Вот и Компаунды. Он проходит поворот на «КриоГений» — небольшое подразделение: он бы предпочел быть мухой на стене, когда погас свет и две тысячи замороженных миллионерских голов, ожидающих воскрешения, начали таять. Дальше Компаунд «Гении-Гномы» — из огромной пробирки торчит остроухая голова эльфа, символ Компаунда. Снежный человек замечает, что неоновая подсветка по-прежнему горит: видимо, солнечная установка работает, хотя не очень хорошо. Эти знаки должны были загораться ночью.
Наконец, «Омоложизнь». Компаунд, где он сделал так много ошибок, столько всего понял неправильно, в последний раз угнал машину и рванул развлекаться. Больше, чем «Фермы ОрганИнк», больше, чем «Здравайзер». Самый большой Компаунд.
Он проходит первую баррикаду со сломанными локаторами и разбитыми прожекторами, затем будка контрольно-пропускного пункта. На земле распластался охранник: торс снаружи, ноги внутри. У охранника нет головы, но Снежный человек не удивляется: во времена кризиса всех захлестывают эмоции. Он проверяет, не осталось ли у охранника распылителя, но увы.
Дальше участок, где вообще нет зданий. Коростель его называл «полосой отчуждения». Ни единого дерева — скосили и срубили все, за чем можно спрятаться, тепловыми сенсорами поделили территорию на квадраты. Ужасная шахматная доска исчезла; сорняки пробиваются, точно бороды. Снежный человек пару минут изучает поле: никакого движения, только черные птицы ссорятся на земле из-за добычи. Потом он идет вперед.
Теперь он на финишной прямой. Вдоль дороги разбросаны вещи, которые люди обронили в спешке, — поиск сокровищ наоборот. Чемодан, рюкзак, откуда вывалилась одежда и всякое барахло, открытая косметичка, рядом — одинокая розовая зубная щетка. Браслет, заколка-бабочка, блокнот, страницы размокли, записей не разберешь.
Наверное, сначала у беглецов была надежда. Видимо, они думали, что эти вещи им еще пригодятся. А потом бросили их — передумали.
Когда Снежный человек добирается до внешней стены Компаунда «Омоложизнь», пот течет с него ручьями, он задыхается. Стена на месте, она по-прежнему высокая — двенадцать футов, но больше не под напряжением, а колючая проволока ржавеет. Он минует внешние ворота, которые будто кто-то взорвал, останавливается в их тени, съедает энергетический батончик и допивает остатки воды. Затем продолжает путь через ров, мимо сигнальных устройств, подле которых прежде стояли люди из КорпБезКорпа, и застекленных кабин, где они вели наблюдение за территорией, мимо укрепленной сторожевой башни со стальной дверью — теперь навеки распахнутой, — где у него когда-то снимали отпечатки пальцев и рисунок сетчатки.

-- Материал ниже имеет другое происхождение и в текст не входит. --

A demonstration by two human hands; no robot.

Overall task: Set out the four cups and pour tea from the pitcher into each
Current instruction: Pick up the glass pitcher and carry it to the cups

Дальше аллея, которую он так хорошо помнит: утопающий в зелени жилой сектор, большие дома — псевдо-Георг, псевдо-Тюдор и псевдо-французская-провинция, извилистые улицы ведут к полю для гольфа, ресторанам, ночным клубам, больницам, торговым центрам и закрытым теннисным кортам. Справа, за пределами жилого сектора, — ярко-оранжевые изоляторы и черные кубические крепости, где находился финансовый отдел. А вдалеке пункт назначения — центральный парк, откуда виден Коростелев зачарованный купол, круглый, белый и блестящий, точно ледяной шар. При одном взгляде на него Снежный человек содрогается.